The second one gives picture-2
Image

Obviously the 2nd one looks much better.

I read
"Generally speaking, if your drive reports a Raw value of more than 1 in ID #5, 196, or 199, you have a failing drive. ID #197 & 198 are Windows‐generated errors. A full scan of the hard drive will need to be performed in order to find out if the drive is actually failing, or if the filesystem is failing."

So I'm asking myself 'how do I interprete these results?" especially ID=1 (tresh=6, 2 red dots) , ID=195 (2 red dots) and ID=199 (tresh=3) as tests show 'only' 'green blocks'. and "What do these 'green blocks' indicate? and how should a value of 1090 green blocks be interpreted?" Last but not least "should I do something about it and if so what can I do about it"?
Obviously I would like hd1 to look like hd2

June 21st, 2007, 8:49

Both drives are good (still)
Those red atributes are normal on Seagate drives (it is Seagate's feature)
"Color" and gray blocks mean different time expended for testing of each block
But drives are really old they could have green blocks and they could die because of old age

June 21st, 2007, 9:21

Doomer wrote:But drives are really old they could have green blocks and they could die because of old age


Actually hd2 is almost a NEW one as I had it laying around somewhere and just recently removed it from its bag and installed it. So it's an old one but should have some time to live :D

July 11th, 2007, 22:13

Seems to be a known issue with Seagate HDDs, the Raw Read Error Rate attribute always looks like garbage and the same with Seek Error Rate.

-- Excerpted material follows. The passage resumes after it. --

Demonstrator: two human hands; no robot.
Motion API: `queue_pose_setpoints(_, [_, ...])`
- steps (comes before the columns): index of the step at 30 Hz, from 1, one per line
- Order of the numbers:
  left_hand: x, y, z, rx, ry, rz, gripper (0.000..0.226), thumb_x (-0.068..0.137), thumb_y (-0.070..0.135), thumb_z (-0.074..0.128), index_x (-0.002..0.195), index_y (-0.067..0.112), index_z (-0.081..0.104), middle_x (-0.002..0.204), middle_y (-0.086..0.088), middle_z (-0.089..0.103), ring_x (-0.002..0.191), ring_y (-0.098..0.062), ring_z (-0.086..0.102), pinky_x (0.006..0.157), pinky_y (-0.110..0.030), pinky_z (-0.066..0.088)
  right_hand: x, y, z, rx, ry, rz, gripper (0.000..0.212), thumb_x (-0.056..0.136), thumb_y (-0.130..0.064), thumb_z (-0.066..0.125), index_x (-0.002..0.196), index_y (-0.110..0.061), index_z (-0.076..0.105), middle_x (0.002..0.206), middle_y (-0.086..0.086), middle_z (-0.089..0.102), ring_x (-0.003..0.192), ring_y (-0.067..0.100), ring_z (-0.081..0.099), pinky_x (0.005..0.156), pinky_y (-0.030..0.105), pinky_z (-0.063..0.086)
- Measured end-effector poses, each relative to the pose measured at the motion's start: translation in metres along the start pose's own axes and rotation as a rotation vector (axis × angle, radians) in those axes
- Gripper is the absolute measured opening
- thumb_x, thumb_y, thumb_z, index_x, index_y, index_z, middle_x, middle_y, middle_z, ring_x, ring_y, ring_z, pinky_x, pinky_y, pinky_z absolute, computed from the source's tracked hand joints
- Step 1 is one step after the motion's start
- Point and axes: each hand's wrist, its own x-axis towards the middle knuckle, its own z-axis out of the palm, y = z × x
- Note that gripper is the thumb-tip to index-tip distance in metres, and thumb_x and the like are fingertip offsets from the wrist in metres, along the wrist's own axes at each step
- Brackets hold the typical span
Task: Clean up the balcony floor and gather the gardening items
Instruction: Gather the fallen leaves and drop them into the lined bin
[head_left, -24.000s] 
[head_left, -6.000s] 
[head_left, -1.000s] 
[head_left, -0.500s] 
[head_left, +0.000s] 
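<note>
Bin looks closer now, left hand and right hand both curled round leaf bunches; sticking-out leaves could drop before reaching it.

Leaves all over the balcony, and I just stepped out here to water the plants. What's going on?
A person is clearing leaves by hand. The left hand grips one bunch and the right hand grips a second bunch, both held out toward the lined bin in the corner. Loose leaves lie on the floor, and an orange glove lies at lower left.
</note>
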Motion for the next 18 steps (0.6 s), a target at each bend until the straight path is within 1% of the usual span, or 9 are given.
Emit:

Is that actually just a Seagate quirk?

Are new Seagate HDDs really failing a major amount?

July 12th, 2007, 4:42

In fact, Seagates are the only hard drives that report true values of these attributes :wink:

July 12th, 2007, 9:52

From the number of Power On Time hours you can tell the second drive is hardly used. The first one with 2193 hours on the clock has also still made not very many hours. I have 2 disks with 8000, one with 15000 and one with 30000 hours that all get a good SMART status. I DO want to know more about the one with the 30000 hours which is why I posted this thread.

SpeedFan has a rather nice feature that allows you to do an on-line comparison with other drives of the same type that people have analysed with this (freeware) utility. On the on-line check page it also gives some information on any SMART values that might warrant some closer attention.